In choosing between alternative feasible allocations, welfare economics espouses the cause of that allocation which maximizes social welfare

A fundamental concern of welfare economics, as of other evaluative ethical theories, resides in the assessment of the goodness of a given state of affairs. Photo: HTPremium
A fundamental concern of welfare economics, as of other evaluative ethical theories, resides in the assessment of the goodness of a given state of affairs. Photo: HT

A fundamental concern of welfare economics, as of other evaluative ethical theories, resides in the assessment of the goodness of a given state of affairs. In the context of economic investigation, it is convenient to describe a state of affairs very simply in terms of a given feasible allocation of goods among the individuals constituting the economy under review. In assessing the allocation of goods which comes to pass, some criterion of evaluation must obviously come into play. A criterion that welfare economics has been much concerned with is that of Pareto efficiency—named after the Italian sociologist Vilfredo Pareto.

Before defining Pareto efficiency, it is useful to state what has come to be known as the Pareto principle. The Pareto principle requires that given any two social states (or allocations, in the present context) a and b, if a is Pareto superior to b in the sense that everybody is better off in a than in b, then a is a better state than b. 

Any social state a will be said to be Pareto efficient, if there is no other feasible state b which is Pareto superior to a. We still need to specify what we mean by the term better off, a matter that is aided by the notion of a utility function. 

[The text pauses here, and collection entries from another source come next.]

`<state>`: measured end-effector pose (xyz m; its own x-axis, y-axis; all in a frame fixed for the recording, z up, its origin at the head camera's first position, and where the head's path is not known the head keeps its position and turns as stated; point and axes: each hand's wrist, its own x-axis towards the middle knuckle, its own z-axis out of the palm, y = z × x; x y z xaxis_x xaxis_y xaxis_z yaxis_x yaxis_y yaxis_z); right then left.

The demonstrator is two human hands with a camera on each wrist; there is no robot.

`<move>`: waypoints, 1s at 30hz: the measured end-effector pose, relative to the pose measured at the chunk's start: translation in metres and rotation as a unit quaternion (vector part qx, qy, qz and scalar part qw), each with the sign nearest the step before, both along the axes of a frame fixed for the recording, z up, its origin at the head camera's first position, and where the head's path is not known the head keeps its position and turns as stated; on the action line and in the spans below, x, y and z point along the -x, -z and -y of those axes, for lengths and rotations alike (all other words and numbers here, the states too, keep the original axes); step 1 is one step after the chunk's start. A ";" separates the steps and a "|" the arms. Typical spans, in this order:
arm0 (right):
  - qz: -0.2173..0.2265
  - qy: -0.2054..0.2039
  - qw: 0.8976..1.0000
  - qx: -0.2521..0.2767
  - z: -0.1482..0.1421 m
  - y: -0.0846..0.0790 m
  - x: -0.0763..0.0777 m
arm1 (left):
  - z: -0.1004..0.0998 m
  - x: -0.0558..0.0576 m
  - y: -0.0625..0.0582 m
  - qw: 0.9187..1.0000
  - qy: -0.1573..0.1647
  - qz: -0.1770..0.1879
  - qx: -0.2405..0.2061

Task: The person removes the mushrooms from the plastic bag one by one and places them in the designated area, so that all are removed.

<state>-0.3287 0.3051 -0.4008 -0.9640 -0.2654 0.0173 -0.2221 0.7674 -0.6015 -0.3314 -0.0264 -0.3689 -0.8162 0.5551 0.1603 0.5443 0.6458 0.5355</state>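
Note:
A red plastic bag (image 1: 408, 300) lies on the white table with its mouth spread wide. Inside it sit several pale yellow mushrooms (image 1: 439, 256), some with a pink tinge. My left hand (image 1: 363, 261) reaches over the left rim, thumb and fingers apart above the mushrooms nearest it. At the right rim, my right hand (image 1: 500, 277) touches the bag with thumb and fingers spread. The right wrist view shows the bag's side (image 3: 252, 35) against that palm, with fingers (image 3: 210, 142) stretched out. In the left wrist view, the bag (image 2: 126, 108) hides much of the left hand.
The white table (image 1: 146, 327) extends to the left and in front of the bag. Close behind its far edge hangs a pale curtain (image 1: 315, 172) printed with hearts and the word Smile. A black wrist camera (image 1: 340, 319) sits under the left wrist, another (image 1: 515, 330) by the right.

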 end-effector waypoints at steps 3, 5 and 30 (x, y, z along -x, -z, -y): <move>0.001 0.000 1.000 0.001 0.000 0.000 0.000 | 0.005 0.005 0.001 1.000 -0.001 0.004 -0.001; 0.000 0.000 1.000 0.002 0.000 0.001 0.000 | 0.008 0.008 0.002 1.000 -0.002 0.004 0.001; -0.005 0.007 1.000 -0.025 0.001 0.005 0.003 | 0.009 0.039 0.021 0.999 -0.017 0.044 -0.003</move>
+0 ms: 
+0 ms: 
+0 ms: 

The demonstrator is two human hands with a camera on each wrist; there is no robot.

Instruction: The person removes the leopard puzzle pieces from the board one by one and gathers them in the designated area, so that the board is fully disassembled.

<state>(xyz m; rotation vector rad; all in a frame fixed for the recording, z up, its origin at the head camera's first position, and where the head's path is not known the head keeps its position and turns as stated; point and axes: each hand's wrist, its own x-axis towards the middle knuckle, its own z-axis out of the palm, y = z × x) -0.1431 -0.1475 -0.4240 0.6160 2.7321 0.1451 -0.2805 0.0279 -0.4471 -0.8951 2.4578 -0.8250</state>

Each person is assumed to derive some utility from the commodity-bundle assigned to her by each feasible allocation, defined as a collection of commodity-bundles, one bundle for each person in the economy. If the utility she derives from her commodity-bundle under some allocation a is greater than the utility she derives from her commodity-bundle under some other allocation b, then she will be said to be better off with allocation a than with allocation b. And if everybody is better off, in this sense, under allocation a than under allocation b, then a is Pareto-superior to b. 

Welfare economics is also much concerned with the notion of a social welfare function (SWF). Given any feasible allocation a, a SWF associates a number W with a, which is supposed to reflect the aggregate welfare produced by the allocation a. Typically, W would depend on the utility which each person derives from the commodity-bundle assigned to her in the allocation in question. This utility is assumed to be ordinal, that is, imbued only with the property of ranking. Further, individual utilities are assumed to be not interpersonally comparable. Finally, the SWF W is assumed to be Pareto-inclusive, which simply means that other things equal, if any one person’s utility increases, aggregate welfare will also be assumed to increase. In choosing between alternative feasible allocations, welfare economics espouses the cause of that allocation which maximizes a social welfare function of the type just described. It can be easily verified that any allocation which maximizes such a welfare function is also Pareto-efficient. 

Are there any institutional arrangements we know of that are compatible with the emergence of Pareto efficient outcomes? Scholars who have some familiarity with Adam Smith’s “Invisible Hand" account of a market will immediately see a connection between the allocation ordained by a competitive market and Pareto efficiency. Much of welfare economics has been concerned with this connection. 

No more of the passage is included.